# TRY IT
Leaving the pictures aside, return the listing exactly as it appears.

___ DATA SHOWN ___

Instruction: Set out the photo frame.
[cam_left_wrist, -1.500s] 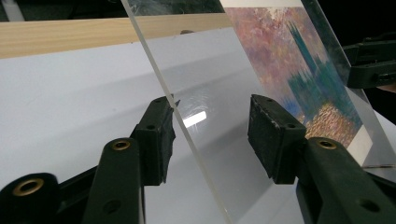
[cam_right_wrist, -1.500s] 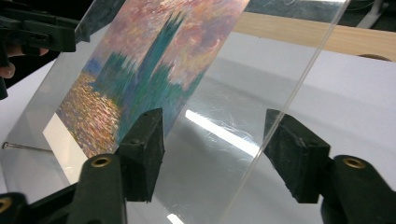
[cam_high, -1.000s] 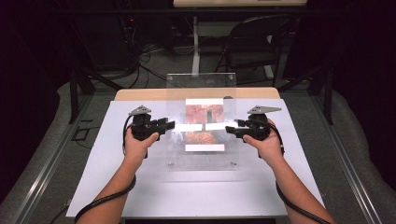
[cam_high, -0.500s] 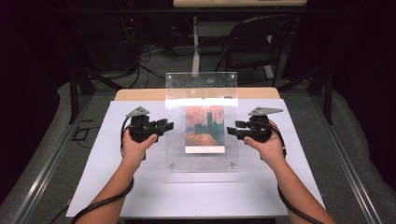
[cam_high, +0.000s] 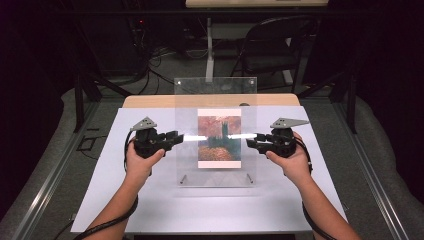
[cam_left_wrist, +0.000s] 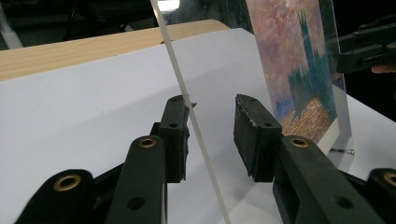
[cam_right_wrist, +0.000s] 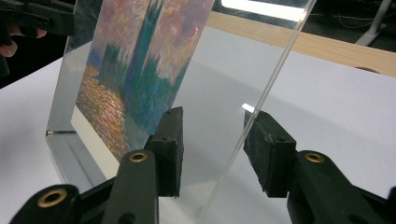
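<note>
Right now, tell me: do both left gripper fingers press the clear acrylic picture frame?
No: one finger touches the clear acrylic picture frame; the other stands apart.

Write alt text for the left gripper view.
The thin edge of a clear acrylic picture frame stands between the open left claw, touching one black pad with a gap to the other. The frame holds a painted print and stands over a white table sheet; the right claw shows at far right.

Obstacle: clear acrylic frame (cam_high: 216, 150), standing tilted, its side edges between the fingers of left gripper (cam_high: 176, 139) and right gripper (cam_high: 251, 142). Free room: bare white table sheet (cam_high: 100, 200) outward of both sets of fingers and behind them, toward the person.
</note>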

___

# TASK ANSWER
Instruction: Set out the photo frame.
[cam_left_wrist, -1.500s] 
[cam_right_wrist, -1.500s] 
[cam_high, -1.000s] 
[cam_high, -0.500s] 
[cam_high, +0.000s] 
[cam_left_wrist, +0.000s] 
[cam_right_wrist, +0.000s] 
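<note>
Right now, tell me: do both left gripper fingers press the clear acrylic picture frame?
No: one finger touches the clear acrylic picture frame; the other stands apart.

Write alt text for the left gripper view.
The thin edge of a clear acrylic picture frame stands between the open left claw, touching one black pad with a gap to the other. The frame holds a painted print and stands over a white table sheet; the right claw shows at far right.

Obstacle: clear acrylic frame (cam_high: 216, 150), standing tilted, its side edges between the fingers of left gripper (cam_high: 176, 139) and right gripper (cam_high: 251, 142). Free room: bare white table sheet (cam_high: 100, 200) outward of both sets of fingers and behind them, toward the person.
</note>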

That brings the answer to completion.